# Red eyed tree frog Care sheet



## lizard1412 (Sep 16, 2013)

Size: Male red eye tree frogs average about 2 to 2½ inches (51 - 64 mm) snout-vent length. Females average 2½ to 3 inches (64mm - 76 mm) snout-vent length. 

General appearance: All red eye tree frogs have their signature red eyes with vertical pupils and a green back and a creamy white belly. Some red eye tree frogs have white spots on their back as well. The feet are yellow to orange in color. Color and size can vary depending on the geographic location the frog comes from. Red eye tree frogs from the northern part of the range tend to be slightly smaller with blue display flanks while specimens from the southern part of the range tend to be larger but have less colorful display flanks. 

Housing requirements: 

Enclosure: Generally speaking, enclosures should be at least 10-gallons in size for a pair of red eye tree frogs. A good rule is to allow 5 gallons per frog kept. Cage tops should be half glass and half screen to help keep humidity levels higher. If possible try to use enclosures that are taller to allow the red eye tree frogs places to climb and room for foliage. 

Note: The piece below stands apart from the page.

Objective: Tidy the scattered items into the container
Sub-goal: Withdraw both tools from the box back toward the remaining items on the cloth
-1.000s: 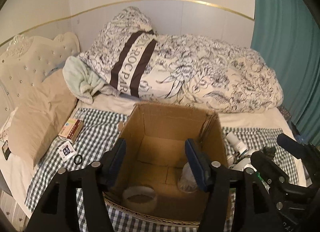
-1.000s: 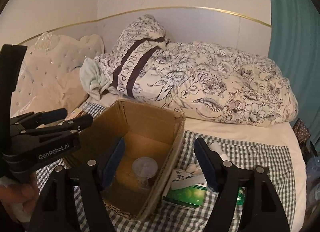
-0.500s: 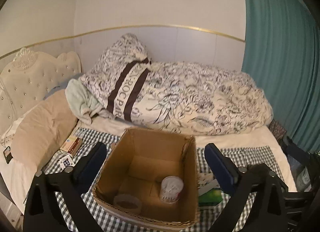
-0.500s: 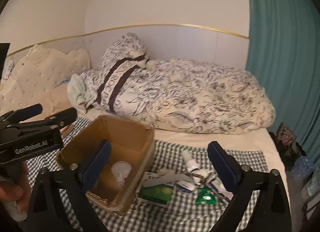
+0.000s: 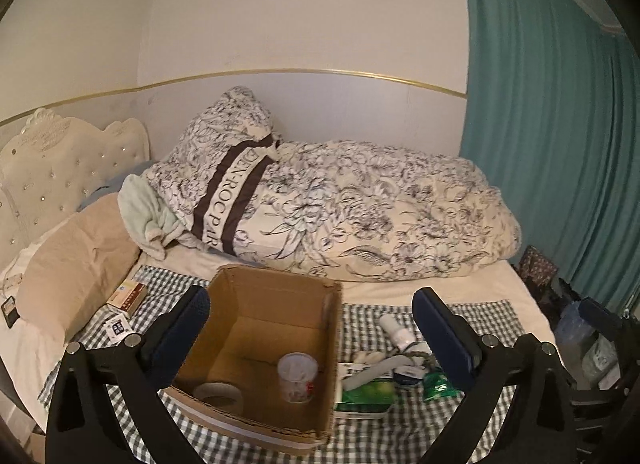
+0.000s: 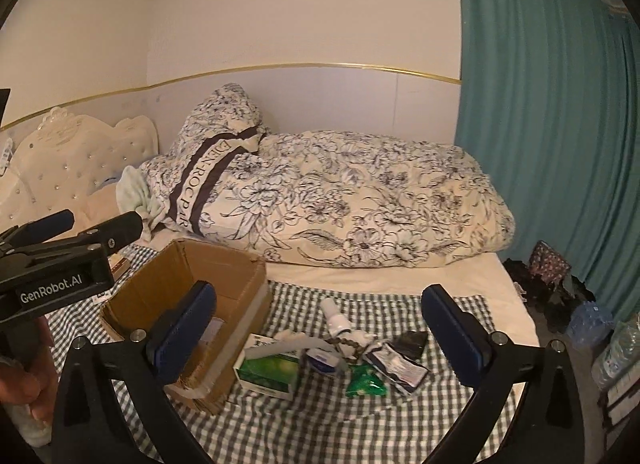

Temperature: Red eye tree frogs do best at temperature ranges of 60° - 85° F (15° - 30° C), though long periods of time at their temperature extremes can be unhealthy for the animals. They do well with average daytime temperatures of about 75°- 80° F (24° - 27° C) and nighttime temperatures of 70°- 75° F (21° - 24° C). 

Heat/Light: Usually red eye tree frogs do well at room temperature, but if needed, an under-tank heater, low wattage incandescent bulb, or ceramic emitters can be used to raise the temperature of the enclosure. In summer months steps need to be taken to keep the enclosure cool, such as to make sure the enclosure is not in direct sunlight and to circulate the air in the room with a fan or open window. UV light has not been proven to be helpful or harmful to these animals but if your enclosure contains live plants you should provide some light for the plants. A 12-hour photoperiod should be provided and can be achieved by using a timer. 

Substrate: The substrate provided should be able to help hold higher humidity levels. A layer of 3 to 5 inches (76 - 127 mm) of substrate such as orchid bark or potting soil and sphagnum moss can be used. If desired aquarium gravel can be used on the bottom level for drainage. 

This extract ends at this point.